No. 1 Mount St. Joseph ends John Carroll’s reign for BCL 51 title showdown with St. Frances; Panthers drop No. 3 Spalding (VIDEO HERE!)
by Derek Toney
The rivalry that has defined Baltimore boys high school basketball in the 21st century will again decide one of its cherished prizes.
No. 1 Mount St. Joseph and fifth-ranked St. Frances Academy will play for the 51st Baltimore Catholic League Tournament championship after semifinal victories Friday evening at Loyola University’s Reitz Arena.
The Panthers gained a fifth straight final with a 76-54 victory over third-ranked Archbishop Spalding in the opener. The Gaels ended No. 4 John Carroll School’s reign as BCL Tournament champions with a 70-63 decision.
St. Frances (33-6 overall) looked like the team that was the area’s best for nearly the entire regular season, as well as one of the nation’s best, using a 21-2 first half to stun the Cavaliers.

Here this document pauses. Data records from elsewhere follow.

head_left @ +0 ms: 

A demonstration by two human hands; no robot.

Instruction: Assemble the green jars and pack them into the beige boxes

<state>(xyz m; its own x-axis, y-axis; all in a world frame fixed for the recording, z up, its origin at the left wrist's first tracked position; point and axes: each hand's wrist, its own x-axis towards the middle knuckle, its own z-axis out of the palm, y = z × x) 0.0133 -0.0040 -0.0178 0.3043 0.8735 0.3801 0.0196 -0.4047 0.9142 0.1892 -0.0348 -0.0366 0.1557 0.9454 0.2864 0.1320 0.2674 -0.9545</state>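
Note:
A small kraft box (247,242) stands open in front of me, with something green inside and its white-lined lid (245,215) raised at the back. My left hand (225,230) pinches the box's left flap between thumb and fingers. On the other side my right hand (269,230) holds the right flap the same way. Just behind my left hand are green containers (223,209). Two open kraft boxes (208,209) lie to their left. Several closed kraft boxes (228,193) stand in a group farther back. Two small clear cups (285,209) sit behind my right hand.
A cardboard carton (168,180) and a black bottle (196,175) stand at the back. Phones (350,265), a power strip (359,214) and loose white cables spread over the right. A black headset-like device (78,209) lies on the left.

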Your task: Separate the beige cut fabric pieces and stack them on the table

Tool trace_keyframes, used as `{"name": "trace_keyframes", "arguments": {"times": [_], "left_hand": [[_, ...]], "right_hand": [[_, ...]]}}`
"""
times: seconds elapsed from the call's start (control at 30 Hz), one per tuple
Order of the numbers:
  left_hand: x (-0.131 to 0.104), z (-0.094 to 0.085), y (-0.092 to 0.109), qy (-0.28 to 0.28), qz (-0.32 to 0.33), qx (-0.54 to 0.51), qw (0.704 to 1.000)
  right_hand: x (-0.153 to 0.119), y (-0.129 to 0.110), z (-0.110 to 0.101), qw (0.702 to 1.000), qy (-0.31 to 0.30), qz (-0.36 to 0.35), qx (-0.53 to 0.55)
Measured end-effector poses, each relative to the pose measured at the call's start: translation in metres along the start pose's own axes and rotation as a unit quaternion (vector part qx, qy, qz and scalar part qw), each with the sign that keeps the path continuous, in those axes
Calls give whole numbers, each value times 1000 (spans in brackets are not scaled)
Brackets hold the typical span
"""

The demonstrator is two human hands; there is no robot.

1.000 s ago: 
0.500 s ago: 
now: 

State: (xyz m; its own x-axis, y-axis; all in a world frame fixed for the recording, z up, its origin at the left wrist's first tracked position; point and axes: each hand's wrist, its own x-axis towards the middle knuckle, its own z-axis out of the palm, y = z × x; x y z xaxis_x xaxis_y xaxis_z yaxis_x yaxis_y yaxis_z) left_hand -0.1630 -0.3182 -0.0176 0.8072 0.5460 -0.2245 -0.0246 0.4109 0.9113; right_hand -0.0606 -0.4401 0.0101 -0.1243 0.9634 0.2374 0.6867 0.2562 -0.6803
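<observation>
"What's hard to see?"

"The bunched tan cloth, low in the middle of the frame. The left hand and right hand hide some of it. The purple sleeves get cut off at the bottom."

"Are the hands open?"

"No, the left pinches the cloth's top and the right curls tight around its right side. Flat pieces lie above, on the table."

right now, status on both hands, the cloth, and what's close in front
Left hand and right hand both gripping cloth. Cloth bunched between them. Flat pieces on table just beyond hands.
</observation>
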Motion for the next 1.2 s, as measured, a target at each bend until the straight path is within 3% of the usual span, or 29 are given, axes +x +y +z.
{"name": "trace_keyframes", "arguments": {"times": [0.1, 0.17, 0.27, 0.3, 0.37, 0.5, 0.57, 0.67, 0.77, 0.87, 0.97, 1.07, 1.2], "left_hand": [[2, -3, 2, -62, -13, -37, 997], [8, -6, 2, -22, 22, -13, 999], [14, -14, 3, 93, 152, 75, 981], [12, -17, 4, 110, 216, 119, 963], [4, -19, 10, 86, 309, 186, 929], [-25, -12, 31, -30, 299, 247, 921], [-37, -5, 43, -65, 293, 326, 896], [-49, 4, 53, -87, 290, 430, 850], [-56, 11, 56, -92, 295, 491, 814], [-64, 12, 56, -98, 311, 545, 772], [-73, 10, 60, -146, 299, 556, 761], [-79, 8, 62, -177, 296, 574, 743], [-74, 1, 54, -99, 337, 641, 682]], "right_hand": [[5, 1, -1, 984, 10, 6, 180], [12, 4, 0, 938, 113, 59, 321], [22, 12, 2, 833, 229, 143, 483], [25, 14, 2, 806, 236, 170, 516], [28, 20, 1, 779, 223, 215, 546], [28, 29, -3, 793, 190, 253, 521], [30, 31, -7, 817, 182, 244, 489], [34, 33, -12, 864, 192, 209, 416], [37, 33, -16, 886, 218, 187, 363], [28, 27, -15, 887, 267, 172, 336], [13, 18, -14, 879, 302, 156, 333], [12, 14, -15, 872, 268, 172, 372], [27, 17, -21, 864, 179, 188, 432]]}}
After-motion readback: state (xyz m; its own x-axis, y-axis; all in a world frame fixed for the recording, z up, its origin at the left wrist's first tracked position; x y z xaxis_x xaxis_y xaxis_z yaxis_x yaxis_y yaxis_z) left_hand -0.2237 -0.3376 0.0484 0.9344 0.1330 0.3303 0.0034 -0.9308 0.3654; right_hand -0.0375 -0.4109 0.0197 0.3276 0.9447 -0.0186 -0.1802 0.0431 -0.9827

University of South Carolina commit Bryce Lindsay led five-digit scorers with 17 points and senior post Cortez Johnson added 12 points and 11 rebounds.

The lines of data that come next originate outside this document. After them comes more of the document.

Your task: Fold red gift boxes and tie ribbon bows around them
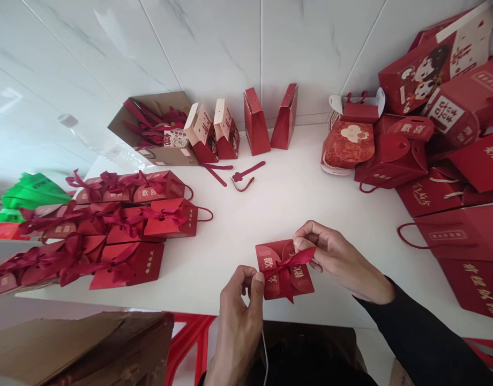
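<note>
A small red gift box [305, 288] with gold lettering stands near the front edge of the white table, directly before me. Across its top lies a dark red ribbon [286, 276] tied in a bow, with a tail hanging toward me. My left hand [240, 305] pinches the bow's left side between thumb and forefinger, at the box's left edge. On the other side, my right hand [335, 260] is closed in a pinch on the ribbon's right loop, by the box's upper right corner. The fingertips cover the ends of both loops.
Rows of bow-tied red boxes [176, 220] fill the left side. A cardboard box [170, 155] of ribbons, several upright boxes [258, 126] and loose ribbon pieces [248, 171] lie farther back. Red bags and boxes [459, 230] pile up on the right. A plastic bottle [89, 136] stands back left.
</note>
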Demonstrator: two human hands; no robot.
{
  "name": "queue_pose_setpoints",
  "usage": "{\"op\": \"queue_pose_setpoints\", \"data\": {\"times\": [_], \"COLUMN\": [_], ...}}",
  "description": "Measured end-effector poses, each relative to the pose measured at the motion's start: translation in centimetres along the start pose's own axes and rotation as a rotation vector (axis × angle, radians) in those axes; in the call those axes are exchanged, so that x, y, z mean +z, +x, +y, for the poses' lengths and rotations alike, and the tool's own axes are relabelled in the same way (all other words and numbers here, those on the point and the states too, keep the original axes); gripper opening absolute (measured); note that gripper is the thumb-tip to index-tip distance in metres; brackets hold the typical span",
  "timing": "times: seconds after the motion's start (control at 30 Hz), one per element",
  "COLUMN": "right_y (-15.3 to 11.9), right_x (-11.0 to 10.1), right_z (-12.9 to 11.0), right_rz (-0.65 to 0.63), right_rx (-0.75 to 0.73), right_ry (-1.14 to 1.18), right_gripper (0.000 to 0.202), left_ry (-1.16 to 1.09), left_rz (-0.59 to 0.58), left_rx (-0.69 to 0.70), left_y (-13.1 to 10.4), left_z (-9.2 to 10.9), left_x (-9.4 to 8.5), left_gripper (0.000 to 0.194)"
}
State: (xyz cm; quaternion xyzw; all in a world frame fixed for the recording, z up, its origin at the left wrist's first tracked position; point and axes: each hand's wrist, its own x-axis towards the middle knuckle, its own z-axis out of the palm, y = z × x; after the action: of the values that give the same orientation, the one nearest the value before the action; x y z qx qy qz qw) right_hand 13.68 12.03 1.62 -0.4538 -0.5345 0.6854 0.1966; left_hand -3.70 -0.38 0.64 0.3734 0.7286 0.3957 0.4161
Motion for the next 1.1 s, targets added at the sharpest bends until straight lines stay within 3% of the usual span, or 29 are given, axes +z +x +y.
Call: {"op": "queue_pose_setpoints", "data": {"times": [0.3, 0.4, 0.5, 0.6, 0.67, 0.77, 1.1], "right_y": [-0.3, -1.1, -2.0, -2.4, -2.2, -1.8, -1.5], "right_x": [0.2, -0.2, -0.3, 0.1, 0.5, 1.0, 1.5], "right_z": [0.1, 0.0, -0.2, -0.1, 0.0, 0.2, 0.0], "right_rz": [0.098, 0.215, 0.328, 0.279, 0.213, 0.173, 0.187], "right_rx": [-0.03, -0.041, -0.075, -0.156, -0.19, -0.203, -0.133], "right_ry": [-0.062, -0.133, -0.286, -0.438, -0.486, -0.466, -0.316], "right_gripper": [0.033, 0.037, 0.04, 0.036, 0.032, 0.02, 0.027], "left_ry": [-0.09, -0.079, 0.033, 0.179, 0.261, 0.331, 0.332], "left_rz": [0.046, 0.143, 0.205, 0.124, 0.089, 0.114, 0.14], "left_rx": [-0.103, -0.035, 0.128, 0.35, 0.428, 0.471, 0.456], "left_y": [-0.3, -0.3, -0.1, 0.2, 0.3, 0.6, 1.4], "left_z": [1.1, 1.2, 1.3, 1.2, 1.1, 1.1, 1.3], "left_x": [-0.2, -0.3, -0.3, 0.3, 0.9, 1.7, 2.4], "left_gripper": [0.041, 0.029, 0.016, 0.009, 0.013, 0.014, 0.011]}}
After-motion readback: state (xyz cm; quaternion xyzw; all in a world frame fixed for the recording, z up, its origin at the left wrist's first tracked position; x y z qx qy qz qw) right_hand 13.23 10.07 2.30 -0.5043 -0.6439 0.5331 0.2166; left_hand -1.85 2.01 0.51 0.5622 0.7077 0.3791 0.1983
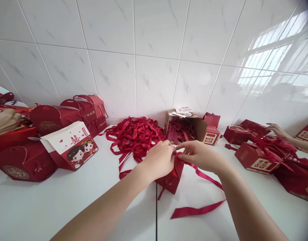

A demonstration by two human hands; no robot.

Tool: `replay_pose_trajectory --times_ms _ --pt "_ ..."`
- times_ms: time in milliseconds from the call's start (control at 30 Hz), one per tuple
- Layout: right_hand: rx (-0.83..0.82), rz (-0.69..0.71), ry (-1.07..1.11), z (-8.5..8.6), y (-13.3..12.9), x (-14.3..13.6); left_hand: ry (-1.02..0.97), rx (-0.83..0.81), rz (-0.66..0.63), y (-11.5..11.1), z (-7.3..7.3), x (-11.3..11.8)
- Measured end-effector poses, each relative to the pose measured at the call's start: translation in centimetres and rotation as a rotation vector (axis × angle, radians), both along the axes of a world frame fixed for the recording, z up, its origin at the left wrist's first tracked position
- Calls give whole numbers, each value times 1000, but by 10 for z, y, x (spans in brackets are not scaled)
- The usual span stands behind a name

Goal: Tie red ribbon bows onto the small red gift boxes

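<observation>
A small dark red gift box (174, 179) stands on the white table in front of me, partly covered by my hands. My left hand (160, 160) is closed at the box's top edge, and its fingertips are mostly hidden. From the right, my right hand (200, 154) pinches the red ribbon (209, 179) at the top of the box. That ribbon loops away to the right, and its loose end lies on the table nearer to me. A short red cord hangs from the box's front.
Behind the box lie a heap of red ribbons (136, 135) and an open cardboard box (200, 129) of dark red strips. Several gift boxes (76, 147) crowd the left; ribbon-tied boxes (259, 159) stand right. Another person's hand (279, 130) reaches in there. A tiled wall (113, 73) closes the back.
</observation>
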State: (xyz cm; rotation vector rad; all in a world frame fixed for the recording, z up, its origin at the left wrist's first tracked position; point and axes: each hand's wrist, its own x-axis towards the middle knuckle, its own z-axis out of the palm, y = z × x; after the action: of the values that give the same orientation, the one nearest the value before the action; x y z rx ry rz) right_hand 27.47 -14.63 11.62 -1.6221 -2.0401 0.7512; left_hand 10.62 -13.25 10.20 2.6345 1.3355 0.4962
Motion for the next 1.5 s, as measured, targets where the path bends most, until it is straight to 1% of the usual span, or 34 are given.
replay_pose_trajectory --times_ms 167,400,633,800,1000,1133,1267,1400,1500 --pt "8 -9 -1 0 1 -1 -24 -50 11 0 1 -1" --pt "15 -9 9 2 -3 -5 -26 -50 13 -1 4 -2" --pt "13 -26 7 -2 -3 -5 -94 -189 -9 -6 13 -6" --pt "19 1 -1 -5 -2 -4 -124 -228 -9 -7 14 -6" --pt "51 -8 -23 -4 -3 -5 -143 -184 -20 -3 8 -6" --pt "85 -59 -16 -1 -4 -6 -236 -193 -43 0 8 -8" --pt "78 -58 83 4 -7 -8 -367 -201 -35 -4 16 -10" --pt "63 15 236 13 -12 -10 -445 -72 -14 -15 28 -8" --pt "90 57 352 19 -16 -6 -417 24 40 -21 34 -12"
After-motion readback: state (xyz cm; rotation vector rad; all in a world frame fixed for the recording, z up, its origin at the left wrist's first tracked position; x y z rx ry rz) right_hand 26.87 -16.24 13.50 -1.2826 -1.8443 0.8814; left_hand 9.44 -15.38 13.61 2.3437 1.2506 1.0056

Panthers coach Nick Myles said the impressive effort started with defense.
“I think the guys defended very well, we did some different things,” said Myles. “We shared the ball today, 19 assists is probably the best stat on the stat sheet. I don’t care who scores, just move the ball and play together.”
Trailing 15-12 late in the first, St. Frances ran off 12 straight points, forcing four turnovers, to acquire a 24-15 advantage in the second period. The run ended with a Spalding basket, but Panthers answered with nine straight, capped with Jahnathan Lamothe, who started to motion for a 3-point attempt then fired a pass to Johnson in the paint for a score and a 33-17 advantage.
The Panthers led, 36-21, at halftime. Spalding itched to within 45-35 with three minutes left in the third, then Carlton Carrington responded for St. Frances with a floater off the baseline. The Cavaliers missed the ensuing attempt and Carrington got the defensive rebound and pass to Tyler Jackson who sent a downcourt pass to Taion Robinson for a layup.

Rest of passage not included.